ABOUT THIS TASK: Reproduce each line, exactly, from the one containing "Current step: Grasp" through the end of the material. Exclude pictures.

= = =

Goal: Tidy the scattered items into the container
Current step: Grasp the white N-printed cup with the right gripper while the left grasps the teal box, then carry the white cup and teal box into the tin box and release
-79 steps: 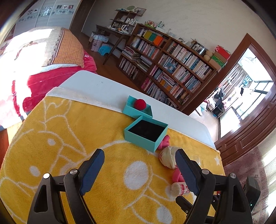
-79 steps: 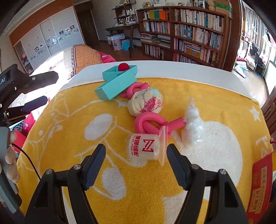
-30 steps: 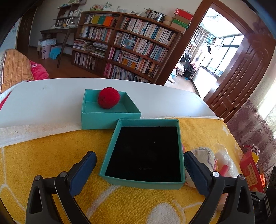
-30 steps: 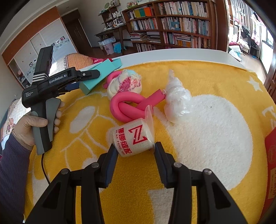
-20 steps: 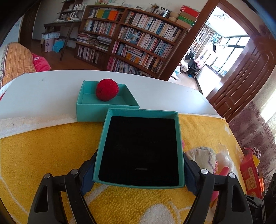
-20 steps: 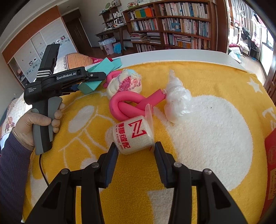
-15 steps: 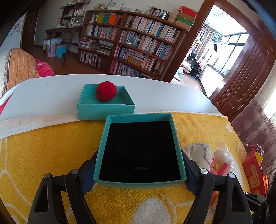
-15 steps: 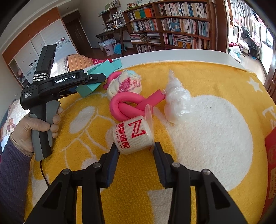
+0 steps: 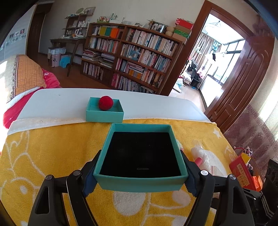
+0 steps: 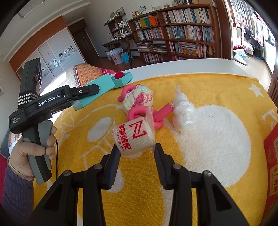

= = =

RESULT FOR THIS EXERCISE:
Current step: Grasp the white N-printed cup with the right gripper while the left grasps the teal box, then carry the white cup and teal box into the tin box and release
-79 steps: 
-79 steps: 
-30 steps: 
-30 steps: 
-20 steps: 
-20 steps: 
-15 steps: 
-15 steps: 
+0 steps: 
+0 steps: 

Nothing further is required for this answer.